Depuis la victoire de Verneuil et la conquête du Maine, les Anglais ne gagnaient guère en France, et ce qu'ils y tenaient leur était moins assuré que jamais[437]. S'ils épargnaient les terres du duc d'Orléans, leur prisonnier, ce n'était point par vergogne. On disait bien, sur les bords de la Loire, que ceux-là manquaient à l'honneur qui prenaient les domaines d'un seigneur dont ils tenaient le corps[438], mais en guerre où est le profit n'est point la honte. Le Régent ne s'était pas fait scrupule de s'emparer du duché d'Alençon, alors que le possesseur était prisonnier[439]. Ce qui est vrai c'est que le bon duc Charles, par prières et finances, dissuada les Anglais d'attaquer son duché. De 1424 à 1426, les habitants d'Orléans payèrent pour obtenir abstinence de guerre[440]. Les Godons acceptaient d'autant plus volontiers ces accommodements qu'ils se sentaient moins en état d'entrer en campagne. Pendant la minorité de leur roi mi-anglais, mi-français, le duc de Glocester, frère et lieutenant du Régent, et son oncle, l'évêque de Winchester, chancelier du royaume, se prenaient aux cheveux et leurs discordes ensanglantaient les rues de Londres[441]. À la fin de l'année 1425, le Régent se rendit en Angleterre où il passa dix-sept mois à calmer l'oncle et le neveu et à rétablir la tranquillité publique. À force de finesse et d'énergie, il y réussit assez pour rendre à ses compatriotes le désir et l'espoir d'achever la conquête de la France. En 1428, le Parlement d'Angleterre vota des subsides à cet effet[442].
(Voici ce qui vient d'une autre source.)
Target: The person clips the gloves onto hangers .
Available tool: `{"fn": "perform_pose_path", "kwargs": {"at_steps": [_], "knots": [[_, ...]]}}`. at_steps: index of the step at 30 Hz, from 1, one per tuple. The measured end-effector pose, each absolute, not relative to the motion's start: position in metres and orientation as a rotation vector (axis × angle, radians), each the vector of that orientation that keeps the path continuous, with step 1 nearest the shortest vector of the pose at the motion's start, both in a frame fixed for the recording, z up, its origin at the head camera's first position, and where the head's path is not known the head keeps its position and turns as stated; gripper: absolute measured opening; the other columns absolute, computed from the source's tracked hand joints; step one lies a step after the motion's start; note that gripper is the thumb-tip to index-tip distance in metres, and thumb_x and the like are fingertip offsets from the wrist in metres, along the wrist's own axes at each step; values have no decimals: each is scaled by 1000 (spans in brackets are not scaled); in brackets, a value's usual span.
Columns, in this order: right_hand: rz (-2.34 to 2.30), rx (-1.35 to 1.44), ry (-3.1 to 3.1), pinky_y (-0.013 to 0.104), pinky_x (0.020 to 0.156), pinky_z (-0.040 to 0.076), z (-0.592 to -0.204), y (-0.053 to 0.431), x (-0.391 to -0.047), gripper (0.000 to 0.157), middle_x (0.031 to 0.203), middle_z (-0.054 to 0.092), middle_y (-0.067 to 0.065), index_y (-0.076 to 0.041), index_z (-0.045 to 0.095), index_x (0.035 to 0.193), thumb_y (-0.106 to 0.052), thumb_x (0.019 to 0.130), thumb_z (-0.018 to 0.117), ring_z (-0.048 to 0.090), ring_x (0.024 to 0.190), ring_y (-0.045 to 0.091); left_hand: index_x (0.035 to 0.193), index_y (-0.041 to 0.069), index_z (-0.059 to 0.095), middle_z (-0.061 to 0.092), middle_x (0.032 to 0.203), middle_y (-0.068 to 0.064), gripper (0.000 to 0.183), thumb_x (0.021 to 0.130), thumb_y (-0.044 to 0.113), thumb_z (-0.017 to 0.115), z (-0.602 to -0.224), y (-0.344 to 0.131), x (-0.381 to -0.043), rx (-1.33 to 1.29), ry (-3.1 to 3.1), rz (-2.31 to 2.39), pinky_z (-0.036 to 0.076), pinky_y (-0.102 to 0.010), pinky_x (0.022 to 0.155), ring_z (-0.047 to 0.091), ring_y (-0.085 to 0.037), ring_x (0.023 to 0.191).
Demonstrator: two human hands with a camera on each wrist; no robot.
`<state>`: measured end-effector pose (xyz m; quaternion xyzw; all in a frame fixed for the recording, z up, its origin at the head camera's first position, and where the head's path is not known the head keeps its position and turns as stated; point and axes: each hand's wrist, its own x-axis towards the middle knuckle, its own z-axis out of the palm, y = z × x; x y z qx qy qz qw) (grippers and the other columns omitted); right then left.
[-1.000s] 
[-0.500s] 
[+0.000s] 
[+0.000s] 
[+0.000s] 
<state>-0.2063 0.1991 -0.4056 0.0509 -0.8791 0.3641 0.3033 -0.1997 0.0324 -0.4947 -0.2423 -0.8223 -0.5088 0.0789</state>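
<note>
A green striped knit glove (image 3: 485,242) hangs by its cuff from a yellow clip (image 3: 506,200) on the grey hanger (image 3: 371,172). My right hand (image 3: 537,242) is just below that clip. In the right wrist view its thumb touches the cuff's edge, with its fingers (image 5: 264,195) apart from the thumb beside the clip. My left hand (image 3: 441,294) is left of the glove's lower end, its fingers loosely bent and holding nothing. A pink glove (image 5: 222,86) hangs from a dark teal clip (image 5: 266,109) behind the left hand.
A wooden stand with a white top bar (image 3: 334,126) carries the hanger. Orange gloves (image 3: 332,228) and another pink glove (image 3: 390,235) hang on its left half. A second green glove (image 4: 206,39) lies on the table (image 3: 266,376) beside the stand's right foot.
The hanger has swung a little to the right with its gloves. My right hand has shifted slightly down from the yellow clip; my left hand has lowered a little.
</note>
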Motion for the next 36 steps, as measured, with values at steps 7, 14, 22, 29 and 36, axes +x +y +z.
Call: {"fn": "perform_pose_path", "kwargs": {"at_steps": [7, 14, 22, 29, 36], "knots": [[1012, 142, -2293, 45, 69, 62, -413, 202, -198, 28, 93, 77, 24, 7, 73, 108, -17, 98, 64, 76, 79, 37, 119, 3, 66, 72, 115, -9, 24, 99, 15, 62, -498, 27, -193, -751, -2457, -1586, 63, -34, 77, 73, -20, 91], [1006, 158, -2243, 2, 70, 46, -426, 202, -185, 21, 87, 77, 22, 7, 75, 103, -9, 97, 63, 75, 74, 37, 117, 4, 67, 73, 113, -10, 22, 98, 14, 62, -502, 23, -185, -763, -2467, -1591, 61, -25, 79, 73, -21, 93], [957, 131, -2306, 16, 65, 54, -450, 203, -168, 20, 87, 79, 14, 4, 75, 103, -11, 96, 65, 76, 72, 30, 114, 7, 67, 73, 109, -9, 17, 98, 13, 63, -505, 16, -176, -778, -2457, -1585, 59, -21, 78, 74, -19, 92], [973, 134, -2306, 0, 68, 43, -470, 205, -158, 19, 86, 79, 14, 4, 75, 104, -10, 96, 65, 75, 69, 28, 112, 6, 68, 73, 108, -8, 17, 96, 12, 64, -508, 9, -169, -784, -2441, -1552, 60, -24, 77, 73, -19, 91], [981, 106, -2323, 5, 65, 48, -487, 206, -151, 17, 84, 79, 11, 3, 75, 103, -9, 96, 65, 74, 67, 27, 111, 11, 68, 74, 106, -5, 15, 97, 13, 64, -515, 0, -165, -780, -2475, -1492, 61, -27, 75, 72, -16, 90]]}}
Le plus subtil, le plus expert, le plus heureux en armes de tous les princes et capitaines d'Angleterre, Thomas Montaigu, comte de Salisbury et du Perche[443], qui avait beaucoup fait la guerre dans la Normandie, dans la Champagne et dans le Maine, recruta en Angleterre une armée en vue d'une expédition sur la Loire. Il trouva des archers à sa suffisance; quant aux chevaliers et aux hommes d'armes, il eut du mécompte. Seuls les gens de petit état voulaient aller se battre dans un pays de famine[444]. Enfin, le noble lord, le beau cousin du roi Henri passa la mer avec quatre cent quarante-neuf hommes d'armes et deux mille deux cent cinquante archers[445]. Il trouva en France des troupes recrutées par le Régent, quatre cents lances dont deux cents normandes, à trois archers par lance suivant la coutume d'Angleterre[446]. Il conduisit ces troupes à Paris où des résolutions irrévocables furent prises[447]. Jusque-là on se disposait à prendre la ville d'Angers; on décida en dernier lieu d'assiéger Orléans[448].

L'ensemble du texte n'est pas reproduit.